**Task objective**
Character for character, write out the data below.

#####

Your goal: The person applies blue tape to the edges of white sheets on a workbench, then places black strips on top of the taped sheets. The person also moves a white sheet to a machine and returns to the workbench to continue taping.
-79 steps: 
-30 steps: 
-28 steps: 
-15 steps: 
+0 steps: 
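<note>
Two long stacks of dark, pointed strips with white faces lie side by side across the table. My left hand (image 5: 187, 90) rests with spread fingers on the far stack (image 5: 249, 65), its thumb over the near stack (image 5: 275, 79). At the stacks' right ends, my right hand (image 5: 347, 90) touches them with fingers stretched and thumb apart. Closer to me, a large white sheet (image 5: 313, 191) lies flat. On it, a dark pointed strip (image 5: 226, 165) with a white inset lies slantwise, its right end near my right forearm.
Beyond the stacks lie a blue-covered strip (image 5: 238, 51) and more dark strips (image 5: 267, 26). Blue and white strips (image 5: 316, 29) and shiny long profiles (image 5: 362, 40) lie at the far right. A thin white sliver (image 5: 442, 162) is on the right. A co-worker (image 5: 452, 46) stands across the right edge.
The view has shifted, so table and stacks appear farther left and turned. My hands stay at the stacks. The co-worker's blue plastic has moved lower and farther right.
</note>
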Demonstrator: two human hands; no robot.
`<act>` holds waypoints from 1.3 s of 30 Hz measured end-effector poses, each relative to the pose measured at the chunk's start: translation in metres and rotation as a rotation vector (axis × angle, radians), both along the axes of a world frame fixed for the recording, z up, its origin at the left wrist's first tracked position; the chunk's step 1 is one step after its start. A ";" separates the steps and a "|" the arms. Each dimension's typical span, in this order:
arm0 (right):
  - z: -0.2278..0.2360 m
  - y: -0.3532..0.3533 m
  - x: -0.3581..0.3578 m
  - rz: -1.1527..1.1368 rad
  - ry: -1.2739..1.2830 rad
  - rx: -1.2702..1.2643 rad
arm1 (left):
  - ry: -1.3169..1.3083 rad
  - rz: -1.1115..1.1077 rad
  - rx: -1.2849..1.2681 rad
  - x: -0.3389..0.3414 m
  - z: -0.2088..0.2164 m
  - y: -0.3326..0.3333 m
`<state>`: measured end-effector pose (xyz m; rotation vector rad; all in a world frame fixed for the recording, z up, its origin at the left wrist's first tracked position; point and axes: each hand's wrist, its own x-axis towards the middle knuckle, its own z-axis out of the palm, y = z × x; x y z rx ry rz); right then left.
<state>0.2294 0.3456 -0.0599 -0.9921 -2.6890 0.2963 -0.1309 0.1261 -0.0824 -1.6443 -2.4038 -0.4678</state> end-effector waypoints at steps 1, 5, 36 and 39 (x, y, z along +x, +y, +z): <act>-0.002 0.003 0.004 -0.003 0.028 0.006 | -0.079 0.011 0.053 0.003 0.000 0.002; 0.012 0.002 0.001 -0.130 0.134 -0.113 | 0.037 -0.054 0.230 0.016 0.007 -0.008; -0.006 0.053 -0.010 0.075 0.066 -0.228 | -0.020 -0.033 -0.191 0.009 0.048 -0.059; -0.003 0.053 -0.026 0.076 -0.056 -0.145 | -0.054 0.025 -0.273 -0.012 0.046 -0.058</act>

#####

**Result of the exercise**
Your goal: The person applies blue tape to the edges of white sheets on a workbench, then places black strips on top of the taped sheets. The person also moves a white sheet to a machine and returns to the workbench to continue taping.
-79 steps: 
-30 steps: 
-28 steps: 
-15 steps: 
+0 steps: 
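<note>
Two long stacks of dark, pointed strips with white faces lie side by side across the table. My left hand (image 5: 187, 90) rests with spread fingers on the far stack (image 5: 249, 65), its thumb over the near stack (image 5: 275, 79). At the stacks' right ends, my right hand (image 5: 347, 90) touches them with fingers stretched and thumb apart. Closer to me, a large white sheet (image 5: 313, 191) lies flat. On it, a dark pointed strip (image 5: 226, 165) with a white inset lies slantwise, its right end near my right forearm.
Beyond the stacks lie a blue-covered strip (image 5: 238, 51) and more dark strips (image 5: 267, 26). Blue and white strips (image 5: 316, 29) and shiny long profiles (image 5: 362, 40) lie at the far right. A thin white sliver (image 5: 442, 162) is on the right. A co-worker (image 5: 452, 46) stands across the right edge.
The view has shifted, so table and stacks appear farther left and turned. My hands stay at the stacks. The co-worker's blue plastic has moved lower and farther right.
</note>
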Demonstrator: two human hands; no robot.
`<act>` holds waypoints from 1.3 s of 30 Hz measured end-effector poses, each relative to the pose measured at the chunk's start: translation in metres and rotation as a rotation vector (axis × angle, radians), both along the axes of a world frame fixed for the recording, z up, its origin at the left wrist's first tracked position; the chunk's step 1 is one step after its start. A ";" separates the steps and a "|" the arms. Each dimension's typical span, in this order:
arm0 (right):
  - z: -0.2278..0.2360 m
  - y: -0.3532..0.3533 m
  - x: -0.3581..0.3578 m
  - rz: -1.1527..1.1368 rad
  - ry: -1.2739..1.2830 rad
  - rx: -1.2702..1.2643 rad
arm1 (left):
  - ry: -1.3169..1.3083 rad
  - rz: -1.1115..1.1077 rad
  - rx: -1.2849..1.2681 rad
  - x: -0.3389..0.3414 m
  - z: -0.2088..0.2164 m
  - y: -0.3326..0.3333 m
`<state>`: measured end-effector pose (xyz m; rotation vector rad; all in a world frame fixed for the recording, z up, its origin at the left wrist's first tracked position; point and axes: each hand's wrist, its own x-axis towards the middle knuckle, its own z-axis out of the palm, y = z × x; x y z rx ry rz); right then left.
<state>0.2294 0.3456 -0.0599 -0.9921 -2.6890 0.2963 -0.1309 0.1261 -0.0824 -1.6443 -2.4038 -0.4678</state> end-effector waypoints at steps 1, 5, 36 and 39 (x, y, z along +x, +y, +z): <act>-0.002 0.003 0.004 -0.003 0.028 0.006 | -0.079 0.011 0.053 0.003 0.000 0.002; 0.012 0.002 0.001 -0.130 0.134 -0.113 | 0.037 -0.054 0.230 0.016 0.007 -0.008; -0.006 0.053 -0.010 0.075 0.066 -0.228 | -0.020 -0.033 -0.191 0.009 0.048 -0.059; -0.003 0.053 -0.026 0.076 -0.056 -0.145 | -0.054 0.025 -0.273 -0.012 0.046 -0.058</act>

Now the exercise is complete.